• **Task material**:
┌──

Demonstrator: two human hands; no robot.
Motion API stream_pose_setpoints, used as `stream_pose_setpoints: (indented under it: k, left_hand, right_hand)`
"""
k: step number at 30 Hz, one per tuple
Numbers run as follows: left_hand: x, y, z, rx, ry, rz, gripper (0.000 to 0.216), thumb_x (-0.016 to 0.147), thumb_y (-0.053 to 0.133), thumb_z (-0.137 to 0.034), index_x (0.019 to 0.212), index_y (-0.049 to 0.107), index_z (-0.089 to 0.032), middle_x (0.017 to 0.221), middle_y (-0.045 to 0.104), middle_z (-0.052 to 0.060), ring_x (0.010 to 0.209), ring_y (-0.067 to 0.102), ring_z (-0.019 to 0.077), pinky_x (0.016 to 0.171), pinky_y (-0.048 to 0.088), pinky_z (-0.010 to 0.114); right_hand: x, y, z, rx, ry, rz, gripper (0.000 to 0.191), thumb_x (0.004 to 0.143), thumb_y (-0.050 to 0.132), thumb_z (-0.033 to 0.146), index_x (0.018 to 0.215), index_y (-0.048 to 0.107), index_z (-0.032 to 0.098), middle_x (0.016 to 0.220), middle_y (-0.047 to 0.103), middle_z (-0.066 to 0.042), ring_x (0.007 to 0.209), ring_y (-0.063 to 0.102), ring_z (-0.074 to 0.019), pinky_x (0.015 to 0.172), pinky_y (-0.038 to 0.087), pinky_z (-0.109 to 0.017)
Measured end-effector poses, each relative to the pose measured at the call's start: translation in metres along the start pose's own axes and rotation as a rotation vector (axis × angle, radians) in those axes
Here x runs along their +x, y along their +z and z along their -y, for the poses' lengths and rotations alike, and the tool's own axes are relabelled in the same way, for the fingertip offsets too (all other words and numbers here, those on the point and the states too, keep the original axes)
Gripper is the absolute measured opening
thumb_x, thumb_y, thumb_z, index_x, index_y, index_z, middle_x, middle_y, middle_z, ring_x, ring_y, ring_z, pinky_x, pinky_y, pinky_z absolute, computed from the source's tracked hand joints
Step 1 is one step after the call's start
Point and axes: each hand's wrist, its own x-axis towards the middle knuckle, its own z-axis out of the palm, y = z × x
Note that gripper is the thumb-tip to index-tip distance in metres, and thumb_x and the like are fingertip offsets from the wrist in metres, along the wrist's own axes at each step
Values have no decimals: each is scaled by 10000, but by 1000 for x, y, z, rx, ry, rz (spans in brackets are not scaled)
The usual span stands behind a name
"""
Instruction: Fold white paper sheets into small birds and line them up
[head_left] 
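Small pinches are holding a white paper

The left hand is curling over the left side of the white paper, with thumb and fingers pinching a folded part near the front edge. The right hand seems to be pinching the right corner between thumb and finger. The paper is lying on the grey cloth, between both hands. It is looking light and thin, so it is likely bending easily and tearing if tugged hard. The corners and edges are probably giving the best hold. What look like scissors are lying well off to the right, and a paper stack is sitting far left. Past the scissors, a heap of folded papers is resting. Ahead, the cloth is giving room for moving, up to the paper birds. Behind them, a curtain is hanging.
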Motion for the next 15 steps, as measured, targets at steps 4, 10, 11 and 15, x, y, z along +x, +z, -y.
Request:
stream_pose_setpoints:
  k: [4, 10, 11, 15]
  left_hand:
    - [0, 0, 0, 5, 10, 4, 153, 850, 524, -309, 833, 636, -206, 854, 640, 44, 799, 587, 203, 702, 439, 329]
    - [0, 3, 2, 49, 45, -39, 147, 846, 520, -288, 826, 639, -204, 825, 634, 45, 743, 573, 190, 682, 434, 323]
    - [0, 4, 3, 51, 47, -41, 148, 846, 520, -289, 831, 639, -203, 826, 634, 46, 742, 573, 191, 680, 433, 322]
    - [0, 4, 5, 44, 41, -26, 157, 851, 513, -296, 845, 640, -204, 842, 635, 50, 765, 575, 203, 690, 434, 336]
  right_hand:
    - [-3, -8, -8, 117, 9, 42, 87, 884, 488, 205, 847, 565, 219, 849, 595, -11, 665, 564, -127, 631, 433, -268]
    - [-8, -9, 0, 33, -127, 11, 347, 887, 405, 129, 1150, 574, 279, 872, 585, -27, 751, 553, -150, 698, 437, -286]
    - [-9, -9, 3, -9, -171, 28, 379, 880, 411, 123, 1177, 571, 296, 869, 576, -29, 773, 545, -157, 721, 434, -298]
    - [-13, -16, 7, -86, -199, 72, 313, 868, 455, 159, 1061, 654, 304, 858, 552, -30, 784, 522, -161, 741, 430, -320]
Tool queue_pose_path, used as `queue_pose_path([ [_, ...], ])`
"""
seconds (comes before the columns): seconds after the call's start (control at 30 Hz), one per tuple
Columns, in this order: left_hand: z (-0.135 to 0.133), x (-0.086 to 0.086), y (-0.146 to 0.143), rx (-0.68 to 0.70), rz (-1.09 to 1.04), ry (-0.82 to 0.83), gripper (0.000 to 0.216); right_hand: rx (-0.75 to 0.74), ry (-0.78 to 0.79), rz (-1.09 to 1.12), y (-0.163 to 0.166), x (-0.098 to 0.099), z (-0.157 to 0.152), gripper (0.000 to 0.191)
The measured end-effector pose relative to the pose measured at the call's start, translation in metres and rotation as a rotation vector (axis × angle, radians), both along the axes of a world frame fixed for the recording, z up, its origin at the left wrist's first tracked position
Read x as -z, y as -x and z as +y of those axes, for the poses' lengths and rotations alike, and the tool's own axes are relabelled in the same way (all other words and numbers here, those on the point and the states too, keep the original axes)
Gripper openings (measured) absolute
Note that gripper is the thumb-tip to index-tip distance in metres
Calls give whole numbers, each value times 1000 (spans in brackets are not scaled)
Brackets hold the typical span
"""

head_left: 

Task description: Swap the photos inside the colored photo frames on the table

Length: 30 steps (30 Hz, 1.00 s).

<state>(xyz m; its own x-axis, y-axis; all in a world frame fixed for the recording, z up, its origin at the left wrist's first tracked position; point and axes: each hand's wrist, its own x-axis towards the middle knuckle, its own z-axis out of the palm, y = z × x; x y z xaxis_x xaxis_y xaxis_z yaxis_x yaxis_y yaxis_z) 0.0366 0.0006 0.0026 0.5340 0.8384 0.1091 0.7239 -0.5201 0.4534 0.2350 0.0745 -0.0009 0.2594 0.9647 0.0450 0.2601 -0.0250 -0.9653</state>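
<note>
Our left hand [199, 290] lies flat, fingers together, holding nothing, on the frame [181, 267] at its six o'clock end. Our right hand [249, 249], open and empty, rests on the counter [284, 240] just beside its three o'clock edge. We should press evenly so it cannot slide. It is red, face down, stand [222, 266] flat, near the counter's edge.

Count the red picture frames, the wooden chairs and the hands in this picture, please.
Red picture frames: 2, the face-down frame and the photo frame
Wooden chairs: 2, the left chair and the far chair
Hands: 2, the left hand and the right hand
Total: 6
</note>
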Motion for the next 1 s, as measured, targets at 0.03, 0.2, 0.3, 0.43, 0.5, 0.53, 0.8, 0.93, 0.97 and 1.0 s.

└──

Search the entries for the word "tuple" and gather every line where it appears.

• **Output of the task**:
k: step number at 30 Hz, one per tuple
seconds (comes before the columns): seconds after the call's start (control at 30 Hz), one per tuple

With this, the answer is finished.